Hespel recommends people do this kind of training before breakfast, since eating carbohydrates interrupts the process of metabolizing fat for about six hours afterward. Though he and colleagues have primarily studied the effects of exercising without eating in young, healthy people, he thinks the method could also help people with problems like diabetes. Because exercising without eating produces muscles that are better at absorbing glucose - which is important for preventing diabetes - Hespel theorized the strategy would also help diabetics control their insulin levels.
Other experts say that even though people may burn more fat this way, it is mostly fat within the muscles that will be lost and won't make a big difference to people trying to lose weight.
"When you exercise (without eating), fat is broken down more quickly in the muscle," says Andrew Greenberg, director of the Obesity and Metabolism Laboratory at Tufts University.
"You may enhance how you burn the fat in the muscles, but it doesn't affect your overall body fat," Greenberg says. He says more intense exercise may prompt the body to burn more fatty acids in other regions of the body, but that a lot of training would be required to see a big difference.
For recreational athletes interested in maximizing their exercise regimen, some experts recommend a regular training session where you deliberately do not eat beforehand.
"Science is finally catching up with what smart runners have always known," says Ron Maughan, a professor of sport, exercise and health sciences at Loughborough University in Britain. "If you have a long, hard run without breakfast once a week, that hard run will train you to burn fat," he says. "And for the rest of the week, have plenty of carbohydrates so you can train hard."
Maughan cautions against doing too much exercise on an empty stomach. "That might help you get very good at burning fat, but you won't be very good at whatever exercise it is you're doing," he says. "Without enough fuel, you won't get the intensity of training you need to get improvements."
Others were more skeptical and said people shouldn't exercise without having at least a small snack first.
"I think it's actually a pretty bad idea," says Dr Alexis Chiang Colvin, a sports medicine expert at Mount Sinai Hospital in New York who has worked with professional football and hockey teams.
"If your blood sugar is low, you could wind up getting dizzy and you might not be able to exercise as well as if you were well-nourished," she says.
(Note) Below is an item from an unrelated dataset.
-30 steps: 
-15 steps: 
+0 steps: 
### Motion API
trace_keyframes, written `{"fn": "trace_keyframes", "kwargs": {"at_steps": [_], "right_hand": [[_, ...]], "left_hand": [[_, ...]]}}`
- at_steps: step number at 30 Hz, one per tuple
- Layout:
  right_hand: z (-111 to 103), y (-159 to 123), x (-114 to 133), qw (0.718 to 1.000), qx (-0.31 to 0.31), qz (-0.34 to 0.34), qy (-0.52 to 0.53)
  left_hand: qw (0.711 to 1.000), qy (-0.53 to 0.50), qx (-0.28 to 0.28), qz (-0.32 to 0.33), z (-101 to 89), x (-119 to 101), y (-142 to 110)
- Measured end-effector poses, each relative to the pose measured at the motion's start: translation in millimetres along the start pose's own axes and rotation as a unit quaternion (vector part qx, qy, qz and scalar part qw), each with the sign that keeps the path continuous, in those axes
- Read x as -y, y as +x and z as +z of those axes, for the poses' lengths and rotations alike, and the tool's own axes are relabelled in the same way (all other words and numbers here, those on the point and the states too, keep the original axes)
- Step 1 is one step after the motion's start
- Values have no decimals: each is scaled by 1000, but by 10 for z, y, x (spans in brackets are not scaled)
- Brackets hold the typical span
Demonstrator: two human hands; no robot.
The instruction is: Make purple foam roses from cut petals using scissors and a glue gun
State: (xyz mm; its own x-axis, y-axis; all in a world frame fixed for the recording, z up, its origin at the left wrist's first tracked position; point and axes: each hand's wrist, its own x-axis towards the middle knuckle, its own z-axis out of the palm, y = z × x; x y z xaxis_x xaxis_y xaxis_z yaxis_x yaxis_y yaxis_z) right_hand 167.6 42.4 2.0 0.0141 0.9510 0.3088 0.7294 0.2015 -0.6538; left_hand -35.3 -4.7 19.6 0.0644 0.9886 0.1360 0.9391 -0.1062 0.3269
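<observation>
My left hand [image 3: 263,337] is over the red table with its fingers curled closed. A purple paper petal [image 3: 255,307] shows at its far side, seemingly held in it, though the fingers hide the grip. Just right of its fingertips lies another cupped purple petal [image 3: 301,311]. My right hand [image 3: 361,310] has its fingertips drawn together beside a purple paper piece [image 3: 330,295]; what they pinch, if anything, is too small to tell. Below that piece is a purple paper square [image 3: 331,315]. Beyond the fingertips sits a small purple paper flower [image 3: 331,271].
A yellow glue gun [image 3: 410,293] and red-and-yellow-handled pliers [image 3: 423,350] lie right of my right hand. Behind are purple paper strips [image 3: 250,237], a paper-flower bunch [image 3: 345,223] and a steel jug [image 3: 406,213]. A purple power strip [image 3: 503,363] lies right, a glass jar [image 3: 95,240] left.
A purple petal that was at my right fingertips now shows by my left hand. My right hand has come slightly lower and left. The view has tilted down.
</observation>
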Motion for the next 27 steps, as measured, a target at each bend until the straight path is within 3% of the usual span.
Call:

Colvin recommends having something small like a banana before training. She also warns the strategy might make people more prone to injury and that eating is important so the body would have enough nutrients to recover from a bout of exercise.
Hespel acknowledges the method wasn't for everybody and that aside from the pain of struggling through an exercise session while hungry, there are other potential pitfalls. "When you postpone breakfast to exercise, it is possible you might eat more afterward," he says. "People exercising (without eating) need to respect all the normal strategies of weight control like not overeating."
Daniel Kobbina, a personal trainer who also runs a martial arts school in London, says the method requires discipline - but it works. "If you train on an empty stomach, you'll see that six-pack a lot sooner," he says.